On 19 June 2017 at 13:07, 趙睿 <
renyu...@gmail.com> wrote:
> Hi Lisandro, thanks for your reply.
>
> On 2017-6-19 Monday UTC+1 8:59:43,Lisandro Dalcin wrote:
>>
>> On 19 June 2017 at 02:57, <
renyu...@gmail.com> wrote:
>> > I run the program locally (x86_64 linux), with mpi4py 2.0.0, python
>> > 3.6.1,
>> > openmpi 1.10.6.
>>
>> Does you Open MPI build support MPI_THREAD_MULTIPLE? What's the output
>> of MPI.Query_thread()? If you are calling MPI routines in threads
>> without the proper thread support, bad things could happen. Have you
>> tried your code with an alternative MPI implementation, let say MPICH?
>
>
> The output of MPI.Query_thread() is `2`.
>
Well, this means you MPI build does not support multiple threads.
> Not really. Actually I have tried, but when using mpich (with the same set
> of arguments when I use openmpi), the size of COMM_WORLD is always `1` (for
> each process), so the program won't run properly.
> I'm not sure where it went wrong, but apparently this should be related to
> the core function of mpich... I just did a fresh install (without any
> modification) through AUR (I'm using archlinux on my laptop).
>
Then your system is messed up. This happens sometimes in Ubuntu, as
the alternatives system is messed up. The problem is that you are
building with MPICH, but your "mpiexec" command likely corresponds to
Open MPI. Maybe you have a "mpiexec.mpich" command? You should use
that one to execute Python and run MPICH+mpi4py scripts.
> (Maybe not related to this, but I think more information would help:)

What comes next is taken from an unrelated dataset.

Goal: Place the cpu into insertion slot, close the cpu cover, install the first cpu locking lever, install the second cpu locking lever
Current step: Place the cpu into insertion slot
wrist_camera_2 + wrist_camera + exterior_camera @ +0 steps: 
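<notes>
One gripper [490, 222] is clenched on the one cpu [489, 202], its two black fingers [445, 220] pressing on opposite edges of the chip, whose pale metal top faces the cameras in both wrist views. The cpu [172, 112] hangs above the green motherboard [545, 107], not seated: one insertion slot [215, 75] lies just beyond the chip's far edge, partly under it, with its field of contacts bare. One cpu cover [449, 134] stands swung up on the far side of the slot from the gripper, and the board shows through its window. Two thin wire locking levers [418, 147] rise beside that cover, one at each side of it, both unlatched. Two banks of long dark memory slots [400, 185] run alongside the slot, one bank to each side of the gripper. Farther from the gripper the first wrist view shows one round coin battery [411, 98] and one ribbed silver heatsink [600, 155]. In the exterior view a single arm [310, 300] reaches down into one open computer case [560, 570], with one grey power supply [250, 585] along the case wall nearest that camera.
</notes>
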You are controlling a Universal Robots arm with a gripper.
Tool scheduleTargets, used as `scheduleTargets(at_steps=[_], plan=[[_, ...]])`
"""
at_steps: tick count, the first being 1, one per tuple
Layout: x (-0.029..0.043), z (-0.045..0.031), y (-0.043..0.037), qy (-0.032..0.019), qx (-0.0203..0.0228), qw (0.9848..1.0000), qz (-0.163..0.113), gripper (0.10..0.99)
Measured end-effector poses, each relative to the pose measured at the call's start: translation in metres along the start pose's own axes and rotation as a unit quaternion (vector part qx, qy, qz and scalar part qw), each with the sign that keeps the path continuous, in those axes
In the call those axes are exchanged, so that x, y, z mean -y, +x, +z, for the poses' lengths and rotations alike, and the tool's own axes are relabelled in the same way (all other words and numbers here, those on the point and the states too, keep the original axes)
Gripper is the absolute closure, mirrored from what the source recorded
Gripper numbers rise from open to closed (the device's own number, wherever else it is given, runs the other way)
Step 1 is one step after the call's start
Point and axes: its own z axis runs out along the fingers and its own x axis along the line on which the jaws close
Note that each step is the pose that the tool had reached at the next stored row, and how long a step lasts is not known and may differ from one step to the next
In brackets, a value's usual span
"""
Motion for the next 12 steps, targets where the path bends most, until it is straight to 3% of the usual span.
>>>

> Actually I have encounterd a similar problem before, but in a different
> situation. At that time, it fails at the rank 0 process (which acts as a
> coordinator) followed by a syntax error (manually observed, not thrown by
> the interpreter/runtime).
>
> I read most of the segmantation fault posts on this forum but they don't
> seem to be similar to my issue. Through my web search, ths only similar
> question is
>
https://stackoverflow.com/questions/30275341/c-signal-code-address-not-mapped-1-mpirecv
> , though if this is the actual cause, this should be a lower level issue
> (maybe related to mpi4py or openmpi itself).
>
Could you paste the exact line with the "comm.recv()" call that
produces the segfault?